リンは慣れた調子でタクシーにホテル名を告げ、やたら豪華なホテルに僕をいざなった。
どうも当時のアイツはリンと共に渡日して、以降このホテルに住んでいるようだった。
このVIPっぷり、本当に嫌味臭い。
事実を知るたび不機嫌になっていくのが止められないのだが、リンもまたアイツが不機嫌であることには慣れっこらしくてあっさりと無視を決め込んでいた。そうしてフロントからキーを受け取ると、リンはそれを僕に手渡しながらまるで麻衣やルエラが言うようなことを念入りに繰り返した。
  
「私は今晩親族の者と会う約束がありますので食事はご一緒できません」
「・・・・」
「ですが一人でもきちんと夕食を摂って下さい」
「・・・・」
「ジーンを探す最中にもサイコメトリをしたんでしょう?」
「・・・・」
「今はまだ大丈夫でも、疲労は確実に蓄積されるものですからね」
「・・・・」
「徹夜は論外です。わかりますね?明日はいつもの時間に伺いますので、それまでに最低5時間は睡眠を取って下さい」
 
本当にいただけないバカ博士だ。
17歳にもなってここまで言われるのは相当な前科持ちだろう。
そしてそれに付き合うリンも気苦労の耐えないことだろう。
 
――― いっそ不憫だな。
 
僕は内心でそう毒づきながらも口煩いリンを何とか送り出し、直ぐにルームキーをフロントに返しに行った。

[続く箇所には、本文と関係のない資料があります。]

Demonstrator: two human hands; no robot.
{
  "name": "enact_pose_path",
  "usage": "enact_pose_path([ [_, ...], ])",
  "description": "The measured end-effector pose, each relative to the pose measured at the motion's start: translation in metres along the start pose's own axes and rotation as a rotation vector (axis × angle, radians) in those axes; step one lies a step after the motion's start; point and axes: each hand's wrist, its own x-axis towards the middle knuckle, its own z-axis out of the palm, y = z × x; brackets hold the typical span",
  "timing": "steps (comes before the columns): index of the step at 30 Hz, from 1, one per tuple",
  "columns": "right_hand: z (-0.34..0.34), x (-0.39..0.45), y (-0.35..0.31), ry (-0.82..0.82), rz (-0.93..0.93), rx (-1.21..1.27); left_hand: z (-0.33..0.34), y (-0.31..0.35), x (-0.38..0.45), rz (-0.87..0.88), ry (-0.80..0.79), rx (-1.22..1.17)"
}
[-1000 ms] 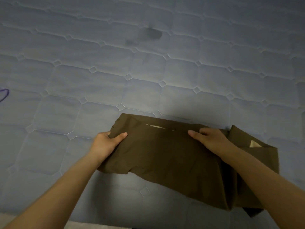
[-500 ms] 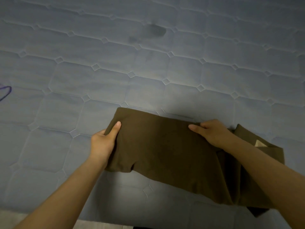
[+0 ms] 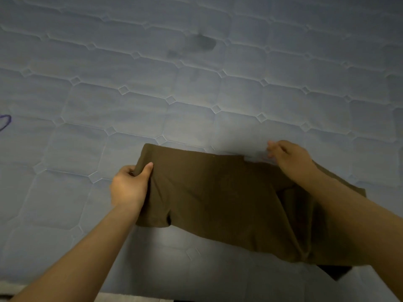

いくらなんでも部屋まで行けば本人と鉢合わせの確率が高い。
例え夢でも入れ違いがバレて無駄な騒ぎに巻き込まれたくはない。
それにそろそろ青猫が言ったタイムリミットが近いような、そんな気配が首筋を撫でていた。
ここまでうまくやれたタイムトラベルを無様なタイムアップで終わらせたくはない。
無事ルームキーを返却した僕は、そのままトラブルを避けようと裏口に当たる出入口へ向かった。
その時だった。
    
     

   

 
礼服のような真っ黒な上下に、漆黒の髪。
確かに脱いだらなまっちょろいんじゃないかって想像させるような細い身体の、 " 僕そっくりの男 " が正面の回転扉から現れた。